## What the exercise asks
Say how many of the lines below hold "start", writing the number and nothing more.

## Stored data entries
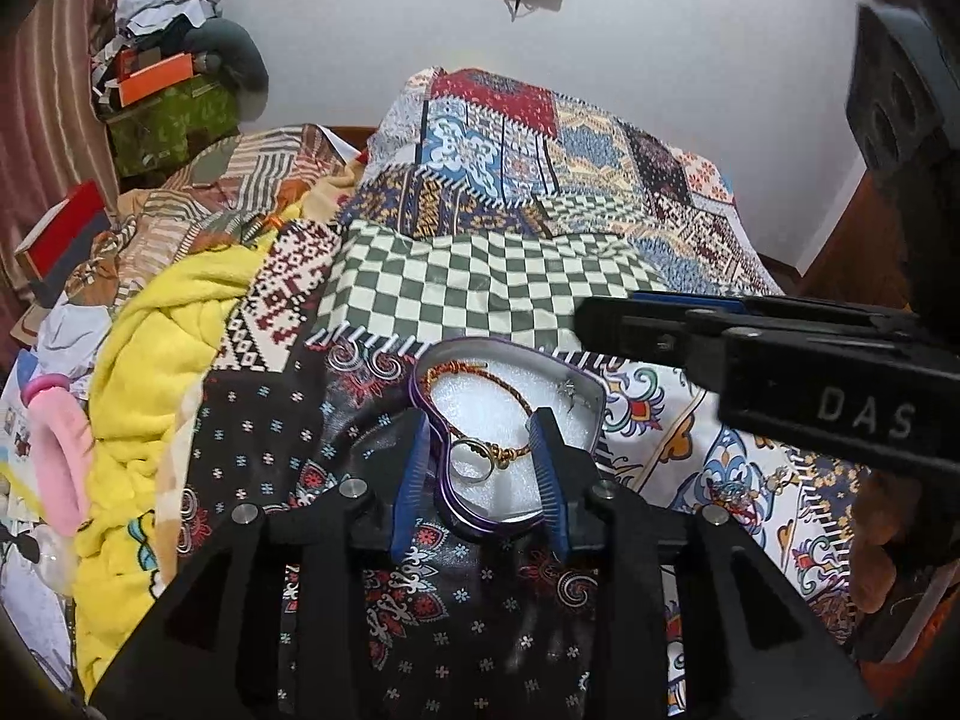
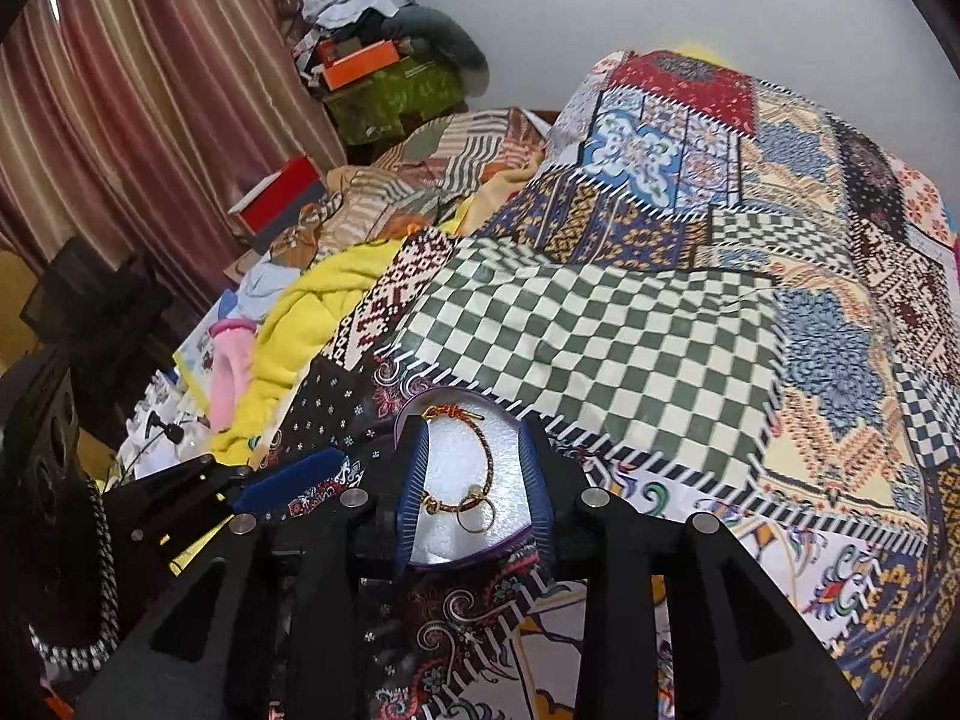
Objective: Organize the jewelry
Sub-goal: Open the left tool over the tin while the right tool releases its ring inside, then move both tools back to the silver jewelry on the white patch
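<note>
A purple heart-shaped tin (image 1: 456, 516) lined with white foam lies on the patchwork bedspread. Inside it are a braided gold-and-red bracelet (image 1: 480, 373), a silver ring (image 1: 471, 461) and a small silver stud (image 1: 570, 390). My left gripper (image 1: 482, 420) is open just above the tin, its blue pads either side of the ring. The right gripper (image 1: 591, 324) comes in from the right, seen side on. In the right wrist view that gripper (image 2: 473, 432) is open over the same tin (image 2: 468, 564), with the bracelet (image 2: 487, 450) and ring (image 2: 480, 519) between its fingers. Nothing is held.
A yellow blanket (image 1: 168, 348) and a pink item (image 1: 57, 450) lie left of the tin. Boxes and clothes are piled by the striped curtain (image 2: 120, 90). A covered mound (image 1: 540, 168) rises behind. A silver chain (image 2: 102, 600) hangs at the lower left edge.
</note>
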The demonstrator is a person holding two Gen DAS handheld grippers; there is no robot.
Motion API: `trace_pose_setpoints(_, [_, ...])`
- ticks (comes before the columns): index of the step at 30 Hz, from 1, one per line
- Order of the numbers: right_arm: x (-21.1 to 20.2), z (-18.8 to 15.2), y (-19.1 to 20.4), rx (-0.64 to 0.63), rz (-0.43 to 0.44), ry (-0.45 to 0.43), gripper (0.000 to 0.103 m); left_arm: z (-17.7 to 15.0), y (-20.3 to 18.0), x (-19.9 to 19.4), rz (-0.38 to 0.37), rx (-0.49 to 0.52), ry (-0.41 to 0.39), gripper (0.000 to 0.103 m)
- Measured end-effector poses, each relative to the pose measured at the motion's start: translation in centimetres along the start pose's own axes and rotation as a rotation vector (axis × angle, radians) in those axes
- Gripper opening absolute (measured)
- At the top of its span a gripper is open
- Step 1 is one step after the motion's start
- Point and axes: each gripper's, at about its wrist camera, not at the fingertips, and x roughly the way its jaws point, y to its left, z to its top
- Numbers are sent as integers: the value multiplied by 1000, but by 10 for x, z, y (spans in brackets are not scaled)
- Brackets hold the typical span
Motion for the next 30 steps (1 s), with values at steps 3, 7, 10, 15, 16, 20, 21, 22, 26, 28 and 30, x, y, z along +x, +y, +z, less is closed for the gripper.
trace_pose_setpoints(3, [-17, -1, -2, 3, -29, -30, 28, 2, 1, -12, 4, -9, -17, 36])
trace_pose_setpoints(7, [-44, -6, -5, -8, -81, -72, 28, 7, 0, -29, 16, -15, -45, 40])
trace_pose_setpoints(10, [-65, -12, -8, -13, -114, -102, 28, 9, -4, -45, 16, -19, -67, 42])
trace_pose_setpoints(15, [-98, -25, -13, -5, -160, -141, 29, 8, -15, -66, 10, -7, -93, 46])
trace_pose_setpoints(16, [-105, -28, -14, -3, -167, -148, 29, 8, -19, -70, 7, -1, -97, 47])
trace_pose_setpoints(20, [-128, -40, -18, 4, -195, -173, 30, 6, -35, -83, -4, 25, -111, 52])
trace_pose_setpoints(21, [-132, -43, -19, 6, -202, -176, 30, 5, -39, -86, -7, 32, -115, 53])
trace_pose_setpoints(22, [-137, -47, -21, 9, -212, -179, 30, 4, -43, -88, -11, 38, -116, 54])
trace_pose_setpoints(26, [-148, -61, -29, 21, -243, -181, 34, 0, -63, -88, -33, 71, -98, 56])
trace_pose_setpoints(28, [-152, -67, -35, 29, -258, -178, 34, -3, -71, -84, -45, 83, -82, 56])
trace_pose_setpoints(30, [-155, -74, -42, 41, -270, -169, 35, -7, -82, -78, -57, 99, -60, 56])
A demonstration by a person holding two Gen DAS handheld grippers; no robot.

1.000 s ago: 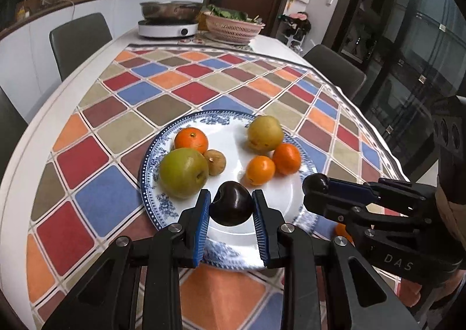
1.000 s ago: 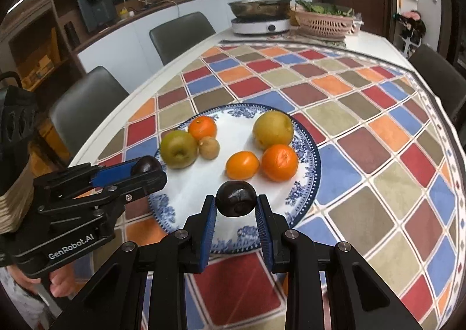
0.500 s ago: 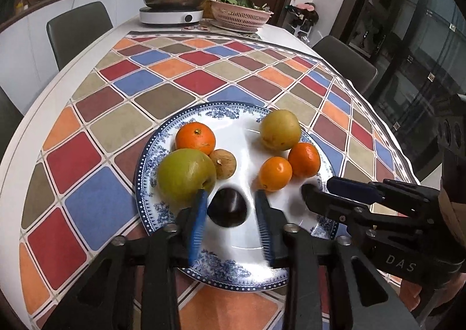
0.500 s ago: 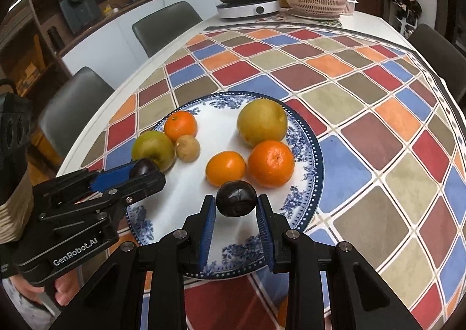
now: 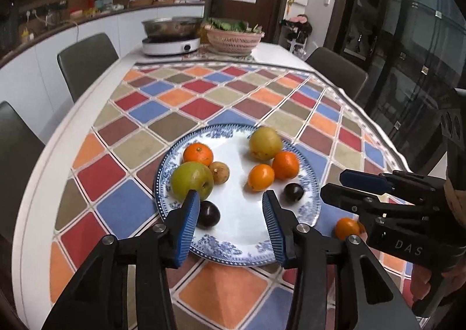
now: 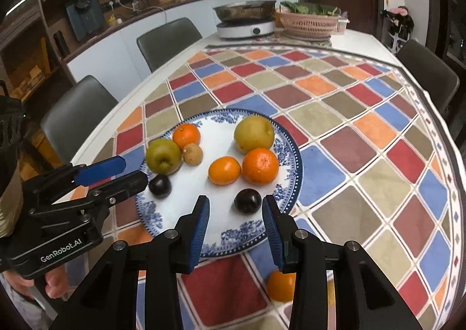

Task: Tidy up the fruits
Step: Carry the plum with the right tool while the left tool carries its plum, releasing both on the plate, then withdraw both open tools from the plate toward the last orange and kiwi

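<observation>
A blue-and-white plate (image 5: 308,207) (image 6: 288,184) holds a green apple (image 5: 190,180) (image 6: 163,155), a yellow pear (image 5: 265,143) (image 6: 254,133), three oranges, a small brown fruit (image 5: 220,172) and two dark plums. My left gripper (image 5: 231,223) is open, held back from the plate; one plum (image 5: 208,214) (image 6: 159,185) lies free by its left finger. My right gripper (image 6: 236,226) is open, with the other plum (image 6: 247,200) (image 5: 293,192) lying free just beyond its fingertips. A loose orange (image 5: 346,228) (image 6: 280,286) lies on the cloth off the plate.
The table has a checkered cloth (image 6: 364,155). At the far end stand an induction cooker with a steel pan (image 5: 171,35) and a pink basket of greens (image 5: 234,37). Grey chairs (image 5: 86,62) stand around the table.
Both grippers were shut on a plum each; they have opened and let the plums go onto the plate, then pulled back and up a little.
</observation>
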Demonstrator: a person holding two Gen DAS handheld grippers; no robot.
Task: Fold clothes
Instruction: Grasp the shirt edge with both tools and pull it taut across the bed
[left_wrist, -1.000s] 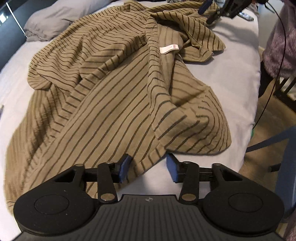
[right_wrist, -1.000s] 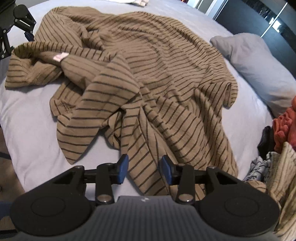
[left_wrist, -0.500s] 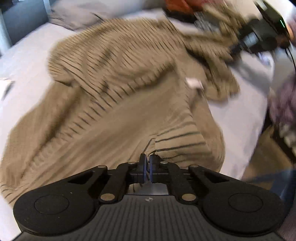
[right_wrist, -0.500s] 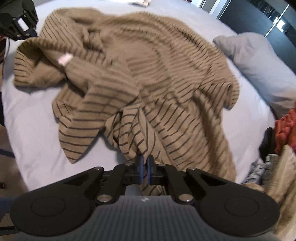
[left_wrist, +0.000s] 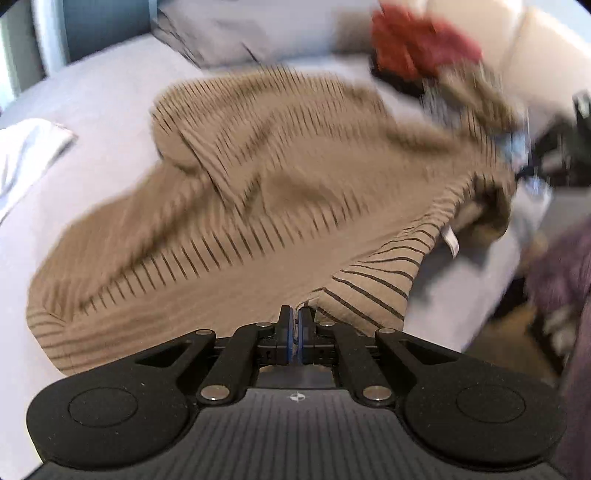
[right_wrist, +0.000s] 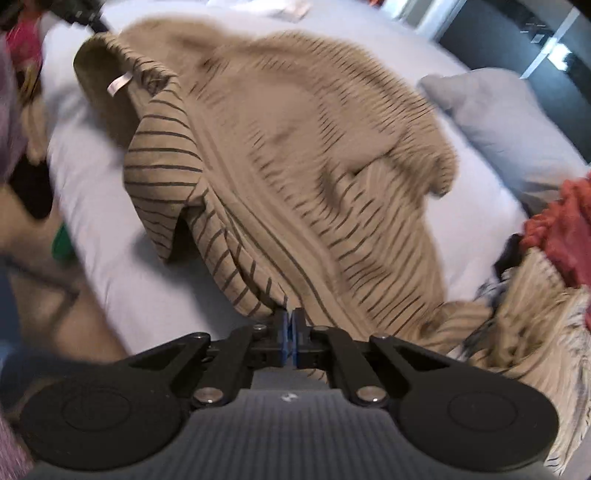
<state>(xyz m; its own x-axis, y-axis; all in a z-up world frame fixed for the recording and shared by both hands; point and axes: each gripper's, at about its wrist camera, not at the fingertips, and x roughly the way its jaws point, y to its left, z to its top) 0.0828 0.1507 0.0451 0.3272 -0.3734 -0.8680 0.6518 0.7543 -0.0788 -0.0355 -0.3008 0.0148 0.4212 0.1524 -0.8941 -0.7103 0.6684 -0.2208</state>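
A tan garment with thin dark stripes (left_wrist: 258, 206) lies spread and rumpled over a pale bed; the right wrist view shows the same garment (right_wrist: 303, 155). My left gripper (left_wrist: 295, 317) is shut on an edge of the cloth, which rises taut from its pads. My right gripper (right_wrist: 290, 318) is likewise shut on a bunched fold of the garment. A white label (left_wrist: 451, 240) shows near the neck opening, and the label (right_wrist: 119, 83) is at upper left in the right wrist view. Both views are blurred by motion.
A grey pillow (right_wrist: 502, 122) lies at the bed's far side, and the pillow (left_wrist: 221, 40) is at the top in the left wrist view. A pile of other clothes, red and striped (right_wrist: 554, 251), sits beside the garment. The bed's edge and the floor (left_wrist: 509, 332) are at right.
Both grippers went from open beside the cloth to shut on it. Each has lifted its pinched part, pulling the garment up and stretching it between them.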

## Answer below
2